イノベーション戦略について説明するパナソニックの馬場渉氏(左から2人目)ら=29日、東京都港区
イノベーション戦略について説明するパナソニックの馬場渉氏(左から2人目)ら=29日、東京都港区【拡大】

 パナソニックは29日、都内でイノベーション(技術革新)戦略に関する説明会を開き、米シリコンバレーを拠点に「パナソニックβ(ベータ)」と呼ぶ社内横断プロジェクトを進め、新規事業創出に注力していることなどを明らかにした。

 宮部義幸専務執行役員は中長期的な事業環境は大きく変化し、人工知能(AI)やあらゆるモノがネットにつながるIoTを活用した社会構想「ソサエティー5.0」の到来を指摘。製品だけでなくビジネス全体のイノベーションが欠かせないと説明した。

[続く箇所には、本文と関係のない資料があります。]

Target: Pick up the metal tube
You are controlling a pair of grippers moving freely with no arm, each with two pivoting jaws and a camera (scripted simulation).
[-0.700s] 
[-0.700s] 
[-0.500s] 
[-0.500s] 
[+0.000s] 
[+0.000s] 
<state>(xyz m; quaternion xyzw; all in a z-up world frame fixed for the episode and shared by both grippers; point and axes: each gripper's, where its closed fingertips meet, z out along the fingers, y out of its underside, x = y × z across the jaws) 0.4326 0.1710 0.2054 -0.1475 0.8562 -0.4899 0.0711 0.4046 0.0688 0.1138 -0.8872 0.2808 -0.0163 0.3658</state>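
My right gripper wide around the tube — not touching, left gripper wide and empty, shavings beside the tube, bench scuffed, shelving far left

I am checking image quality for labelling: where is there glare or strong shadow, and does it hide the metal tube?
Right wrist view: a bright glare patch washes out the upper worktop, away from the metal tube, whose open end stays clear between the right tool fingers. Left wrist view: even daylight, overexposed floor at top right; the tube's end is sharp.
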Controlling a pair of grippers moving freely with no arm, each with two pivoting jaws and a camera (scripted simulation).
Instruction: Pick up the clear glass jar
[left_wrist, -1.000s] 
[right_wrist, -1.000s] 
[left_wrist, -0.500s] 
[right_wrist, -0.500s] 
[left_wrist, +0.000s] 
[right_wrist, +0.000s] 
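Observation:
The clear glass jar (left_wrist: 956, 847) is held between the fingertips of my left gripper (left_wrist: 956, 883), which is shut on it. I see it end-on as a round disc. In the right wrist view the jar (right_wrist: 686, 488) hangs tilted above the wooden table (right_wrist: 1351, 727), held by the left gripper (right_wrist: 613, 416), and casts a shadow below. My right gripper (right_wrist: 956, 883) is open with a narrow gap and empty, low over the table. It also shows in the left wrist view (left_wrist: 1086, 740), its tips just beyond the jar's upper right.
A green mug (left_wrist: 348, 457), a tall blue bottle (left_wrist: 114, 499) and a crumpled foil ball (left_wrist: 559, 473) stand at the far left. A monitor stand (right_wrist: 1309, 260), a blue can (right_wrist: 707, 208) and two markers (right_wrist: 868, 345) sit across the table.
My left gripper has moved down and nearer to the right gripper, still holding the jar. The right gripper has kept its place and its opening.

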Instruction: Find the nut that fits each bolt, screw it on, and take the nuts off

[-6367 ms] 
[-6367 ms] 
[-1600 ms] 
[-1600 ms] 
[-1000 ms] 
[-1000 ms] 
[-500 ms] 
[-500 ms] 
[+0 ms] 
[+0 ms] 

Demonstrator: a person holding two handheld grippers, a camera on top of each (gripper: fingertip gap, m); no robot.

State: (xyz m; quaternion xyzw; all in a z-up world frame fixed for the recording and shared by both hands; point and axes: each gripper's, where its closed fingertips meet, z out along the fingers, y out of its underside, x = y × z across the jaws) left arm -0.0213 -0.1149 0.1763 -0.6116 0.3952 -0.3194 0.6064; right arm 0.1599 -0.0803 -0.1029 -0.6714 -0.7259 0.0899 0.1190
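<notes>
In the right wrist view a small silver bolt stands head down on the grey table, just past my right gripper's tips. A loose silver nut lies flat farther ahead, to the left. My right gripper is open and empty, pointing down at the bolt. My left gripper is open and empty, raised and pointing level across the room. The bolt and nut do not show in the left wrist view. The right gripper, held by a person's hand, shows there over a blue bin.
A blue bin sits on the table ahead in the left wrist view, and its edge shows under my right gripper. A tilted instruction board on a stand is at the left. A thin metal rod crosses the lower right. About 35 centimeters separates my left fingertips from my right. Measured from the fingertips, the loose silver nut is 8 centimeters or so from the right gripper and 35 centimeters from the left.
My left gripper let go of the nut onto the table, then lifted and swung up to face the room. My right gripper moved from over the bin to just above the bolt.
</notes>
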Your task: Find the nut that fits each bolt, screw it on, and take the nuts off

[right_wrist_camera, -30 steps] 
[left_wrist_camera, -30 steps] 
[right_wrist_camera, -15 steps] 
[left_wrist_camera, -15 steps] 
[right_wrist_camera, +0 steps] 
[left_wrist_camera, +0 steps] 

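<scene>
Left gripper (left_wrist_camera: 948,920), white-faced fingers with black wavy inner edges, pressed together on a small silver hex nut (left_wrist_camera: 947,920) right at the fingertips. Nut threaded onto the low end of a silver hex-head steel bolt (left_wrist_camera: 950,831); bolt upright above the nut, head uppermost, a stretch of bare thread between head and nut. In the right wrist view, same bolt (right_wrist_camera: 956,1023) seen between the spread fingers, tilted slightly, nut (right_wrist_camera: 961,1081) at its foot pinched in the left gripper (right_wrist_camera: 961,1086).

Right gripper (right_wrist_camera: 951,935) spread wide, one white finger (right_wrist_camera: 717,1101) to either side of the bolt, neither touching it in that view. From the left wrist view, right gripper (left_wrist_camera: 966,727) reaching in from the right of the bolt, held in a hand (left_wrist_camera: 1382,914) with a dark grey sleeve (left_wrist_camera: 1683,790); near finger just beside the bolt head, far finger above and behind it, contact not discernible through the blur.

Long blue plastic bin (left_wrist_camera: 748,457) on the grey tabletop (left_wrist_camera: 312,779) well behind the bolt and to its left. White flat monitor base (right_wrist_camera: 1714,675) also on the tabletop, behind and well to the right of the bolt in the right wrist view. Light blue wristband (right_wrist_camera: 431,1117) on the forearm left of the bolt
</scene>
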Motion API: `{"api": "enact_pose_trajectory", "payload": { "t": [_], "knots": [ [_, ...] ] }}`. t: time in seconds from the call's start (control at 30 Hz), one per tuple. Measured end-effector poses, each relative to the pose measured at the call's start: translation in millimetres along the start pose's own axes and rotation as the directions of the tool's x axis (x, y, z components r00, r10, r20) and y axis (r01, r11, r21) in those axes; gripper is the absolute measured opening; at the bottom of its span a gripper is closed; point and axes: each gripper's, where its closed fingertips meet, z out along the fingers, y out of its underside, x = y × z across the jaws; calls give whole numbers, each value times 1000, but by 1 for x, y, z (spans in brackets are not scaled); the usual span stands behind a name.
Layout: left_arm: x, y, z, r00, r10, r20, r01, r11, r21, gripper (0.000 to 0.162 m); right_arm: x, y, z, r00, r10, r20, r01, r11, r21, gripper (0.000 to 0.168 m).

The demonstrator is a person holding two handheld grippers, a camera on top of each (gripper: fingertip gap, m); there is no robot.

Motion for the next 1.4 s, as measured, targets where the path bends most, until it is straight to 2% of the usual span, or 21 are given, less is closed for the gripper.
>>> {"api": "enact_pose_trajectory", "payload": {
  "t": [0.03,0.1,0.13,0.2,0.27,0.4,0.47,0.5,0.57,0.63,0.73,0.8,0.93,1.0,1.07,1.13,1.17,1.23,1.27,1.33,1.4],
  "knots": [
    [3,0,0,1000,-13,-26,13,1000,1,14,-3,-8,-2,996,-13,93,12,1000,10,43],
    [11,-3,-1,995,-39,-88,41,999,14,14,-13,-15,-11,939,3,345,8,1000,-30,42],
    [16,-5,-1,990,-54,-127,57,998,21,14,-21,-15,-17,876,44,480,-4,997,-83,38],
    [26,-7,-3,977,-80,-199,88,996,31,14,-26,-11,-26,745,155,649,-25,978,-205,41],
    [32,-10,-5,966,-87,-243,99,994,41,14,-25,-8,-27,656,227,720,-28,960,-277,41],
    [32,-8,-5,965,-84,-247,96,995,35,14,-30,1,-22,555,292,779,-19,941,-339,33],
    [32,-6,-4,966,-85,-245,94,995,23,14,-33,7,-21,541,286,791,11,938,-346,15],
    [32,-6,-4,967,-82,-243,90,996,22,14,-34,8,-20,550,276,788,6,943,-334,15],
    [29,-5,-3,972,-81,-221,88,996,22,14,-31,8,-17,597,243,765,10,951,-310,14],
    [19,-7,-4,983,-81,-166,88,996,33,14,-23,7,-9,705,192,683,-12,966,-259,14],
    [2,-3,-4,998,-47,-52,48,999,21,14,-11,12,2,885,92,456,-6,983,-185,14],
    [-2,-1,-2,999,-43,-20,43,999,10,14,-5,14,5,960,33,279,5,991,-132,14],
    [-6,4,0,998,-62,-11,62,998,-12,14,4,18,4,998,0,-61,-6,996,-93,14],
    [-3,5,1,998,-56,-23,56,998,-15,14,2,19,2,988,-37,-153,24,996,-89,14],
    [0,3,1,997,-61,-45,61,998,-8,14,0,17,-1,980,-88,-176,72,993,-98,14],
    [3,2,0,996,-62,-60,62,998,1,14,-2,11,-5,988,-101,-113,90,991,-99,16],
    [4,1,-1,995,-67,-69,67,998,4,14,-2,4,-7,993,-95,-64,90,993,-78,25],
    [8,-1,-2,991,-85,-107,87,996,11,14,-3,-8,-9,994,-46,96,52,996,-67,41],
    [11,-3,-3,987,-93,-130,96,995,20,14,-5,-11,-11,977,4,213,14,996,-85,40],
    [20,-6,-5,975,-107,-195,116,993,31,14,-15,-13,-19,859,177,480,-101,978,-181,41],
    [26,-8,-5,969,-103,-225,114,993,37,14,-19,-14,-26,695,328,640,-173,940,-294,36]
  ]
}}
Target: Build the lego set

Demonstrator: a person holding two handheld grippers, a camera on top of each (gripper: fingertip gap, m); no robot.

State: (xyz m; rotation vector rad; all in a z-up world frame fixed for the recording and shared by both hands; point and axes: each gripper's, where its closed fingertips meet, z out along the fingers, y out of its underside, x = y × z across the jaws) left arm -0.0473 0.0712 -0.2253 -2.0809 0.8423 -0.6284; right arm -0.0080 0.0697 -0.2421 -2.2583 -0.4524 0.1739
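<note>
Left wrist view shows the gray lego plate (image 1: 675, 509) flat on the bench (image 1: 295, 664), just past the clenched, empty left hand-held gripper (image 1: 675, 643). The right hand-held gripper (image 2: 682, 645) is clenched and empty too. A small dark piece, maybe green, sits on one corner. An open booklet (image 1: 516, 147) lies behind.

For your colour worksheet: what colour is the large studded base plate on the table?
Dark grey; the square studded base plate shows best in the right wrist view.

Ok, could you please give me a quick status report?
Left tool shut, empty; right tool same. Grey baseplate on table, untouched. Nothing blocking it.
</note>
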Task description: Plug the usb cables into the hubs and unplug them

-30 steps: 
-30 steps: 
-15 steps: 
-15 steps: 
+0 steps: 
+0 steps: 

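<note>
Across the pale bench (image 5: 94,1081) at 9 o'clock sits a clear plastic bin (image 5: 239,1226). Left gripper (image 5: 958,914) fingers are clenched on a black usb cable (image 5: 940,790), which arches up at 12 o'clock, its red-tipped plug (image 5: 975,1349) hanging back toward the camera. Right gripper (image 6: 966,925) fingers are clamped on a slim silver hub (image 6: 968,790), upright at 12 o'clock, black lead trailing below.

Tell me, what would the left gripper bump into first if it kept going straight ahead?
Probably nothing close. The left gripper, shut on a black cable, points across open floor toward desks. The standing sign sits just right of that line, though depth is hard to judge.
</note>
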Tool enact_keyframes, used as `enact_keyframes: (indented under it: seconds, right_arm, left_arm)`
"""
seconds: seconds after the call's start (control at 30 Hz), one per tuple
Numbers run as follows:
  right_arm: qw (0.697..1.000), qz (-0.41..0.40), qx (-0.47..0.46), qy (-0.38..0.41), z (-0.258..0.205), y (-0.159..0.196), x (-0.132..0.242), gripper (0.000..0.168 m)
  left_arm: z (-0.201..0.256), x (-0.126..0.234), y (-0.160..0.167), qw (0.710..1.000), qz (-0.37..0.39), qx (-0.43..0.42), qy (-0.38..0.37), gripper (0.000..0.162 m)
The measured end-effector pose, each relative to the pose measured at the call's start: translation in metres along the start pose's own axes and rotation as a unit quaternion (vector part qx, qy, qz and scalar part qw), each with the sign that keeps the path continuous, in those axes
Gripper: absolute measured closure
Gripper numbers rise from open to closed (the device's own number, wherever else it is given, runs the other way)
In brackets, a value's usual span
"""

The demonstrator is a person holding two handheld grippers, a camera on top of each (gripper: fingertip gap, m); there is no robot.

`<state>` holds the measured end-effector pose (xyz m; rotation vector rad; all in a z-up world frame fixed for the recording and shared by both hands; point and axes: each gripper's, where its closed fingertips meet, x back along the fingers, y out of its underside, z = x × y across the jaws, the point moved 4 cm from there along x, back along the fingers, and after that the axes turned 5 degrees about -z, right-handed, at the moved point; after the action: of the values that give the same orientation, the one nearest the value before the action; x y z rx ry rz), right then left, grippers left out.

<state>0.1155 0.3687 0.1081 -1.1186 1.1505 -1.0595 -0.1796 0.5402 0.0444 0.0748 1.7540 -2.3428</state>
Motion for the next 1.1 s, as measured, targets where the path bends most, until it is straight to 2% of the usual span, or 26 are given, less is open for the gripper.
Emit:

 そのため今年4月の組織改革でビジネスイノベーション本部を設置した。米の拠点では従来の縦割りの事業部にとらわれない事業の創出に取り組む。馬場渉副本部長は「高いスピード感を持ってすでに住空間に関する試作品までこぎ着けた」と述べた。

 一方、二次電池事業では、「リチウムイオン電池の高性能化と併せ(次世代型の)全固体電池にリソースを割いていく」(宮部氏)方針を示した。